Seaborn in Python for Data Visualization

In this tutorial, you’ll learn how to create a wide variety of different plots using Seaborn in Python, as well as how to apply different styling options to these plots.

If you’ve used Matplotlib in the past, you’ll probably be familiar with writing tons of lines of code to produce a decent looking visualization. This is where Seaborn comes in – it allows you to create visually pleasing plots with very few lines of code.
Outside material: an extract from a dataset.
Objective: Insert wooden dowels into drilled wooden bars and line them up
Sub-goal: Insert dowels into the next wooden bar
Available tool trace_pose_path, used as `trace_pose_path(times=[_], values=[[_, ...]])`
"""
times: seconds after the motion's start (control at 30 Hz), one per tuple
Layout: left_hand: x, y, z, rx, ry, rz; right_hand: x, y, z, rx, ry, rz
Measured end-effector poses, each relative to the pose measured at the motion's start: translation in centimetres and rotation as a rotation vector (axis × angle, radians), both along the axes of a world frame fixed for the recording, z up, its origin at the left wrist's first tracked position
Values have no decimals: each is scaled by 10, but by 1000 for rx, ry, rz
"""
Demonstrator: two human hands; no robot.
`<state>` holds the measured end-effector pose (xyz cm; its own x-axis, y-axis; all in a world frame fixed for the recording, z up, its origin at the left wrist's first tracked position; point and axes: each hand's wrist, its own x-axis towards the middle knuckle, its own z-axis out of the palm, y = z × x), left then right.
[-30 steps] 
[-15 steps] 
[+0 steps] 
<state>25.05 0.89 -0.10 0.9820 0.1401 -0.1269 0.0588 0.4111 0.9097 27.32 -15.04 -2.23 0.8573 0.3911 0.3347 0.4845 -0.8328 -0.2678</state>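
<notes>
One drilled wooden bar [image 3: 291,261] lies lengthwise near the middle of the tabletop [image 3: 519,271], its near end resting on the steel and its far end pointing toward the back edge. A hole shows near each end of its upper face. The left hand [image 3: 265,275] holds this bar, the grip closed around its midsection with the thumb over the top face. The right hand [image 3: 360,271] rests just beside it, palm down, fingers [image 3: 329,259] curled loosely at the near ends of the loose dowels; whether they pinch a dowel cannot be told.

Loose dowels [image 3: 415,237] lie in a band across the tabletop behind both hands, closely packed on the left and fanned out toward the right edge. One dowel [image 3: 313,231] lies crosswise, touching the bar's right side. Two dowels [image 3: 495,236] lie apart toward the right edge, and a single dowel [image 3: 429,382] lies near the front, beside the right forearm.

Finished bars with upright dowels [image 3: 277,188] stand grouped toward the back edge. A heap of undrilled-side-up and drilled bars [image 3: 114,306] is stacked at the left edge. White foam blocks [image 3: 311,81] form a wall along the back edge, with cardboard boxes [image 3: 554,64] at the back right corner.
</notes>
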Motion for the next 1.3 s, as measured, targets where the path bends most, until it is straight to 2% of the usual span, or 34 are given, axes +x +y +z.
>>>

In addition, it’s built on top of Matplotlib, allowing you to access its massive customization API.

What Is Seaborn in Python?

In short, Seaborn provides an API over Matplotlib that offers high-level functions for statistical plots, integrates with Pandas dataframes, and provides beautiful color and plot style defaults.

Matplotlib has been around for decades and provides low-level plotting functionality. While this is great, it also means writing a lot of boilerplate code to develop statistical plots. While Seaborn uses Matplotlib under its hood, it ensures that visualizations can be developed in much less code.

Matplotlib predates the development of Pandas and, while it has made some strides towards compatibility with Pandas dataframes, it does not intuitively support them. Seaborn comes with built-in support for the ever-popular data science library.

Seaborn also offers built-in color palettes that meet specific purposes. It includes color palettes that designed for qualitative data, sequential data, and diverging data representations. 

Are you enjoying the content? Check out my YouTube channel for even more Python content!

Installing and Loading Seaborn in Python

Installing Seaborn can be done using either pip or conda. Depending on your preference, type one of the following commands to install Seaborn:

$ pip install seaborn
$ conda install seaborn

You have now installed seaborn using either pip or conda!

Installing Pandas

Throughout this tutorial, you’ll learn how to use Seaborn with Pandas dataframes. Because of this, you may need to install Pandas as well.

Similar to Seaborn, Pandas can be installed with either pip or conda:

$ pip install pandas
$ conda install pandas

You’ve now successfully installed Pandas!

Need a refresher in Pandas? To learn more about Pandas, check out my other tutorials on Pandas here!

Loading Seaborn, Pandas, and Your Dataset

Now that you have both Seaborn and Pandas installed, let’s load these into your Python environment. After, you’ll load a dataframe to follow along with this tutorial.

Throughout this tutorial, you’ll be using a dataset provided by Five Thirty Eight. Information about the dataset and the dataset itself can be found here: https://github.com/fivethirtyeight/WNBA-stats. Specifically, you’ll be using Player Stats dataset.

Let’s load the libraries first:

import seaborn as sns
import pandas as pd
import matplotlib.pyplot as plt

Using the code above, we have imported both Seaborn and Pandas. We assign both of these aliases to make calling their methods easier.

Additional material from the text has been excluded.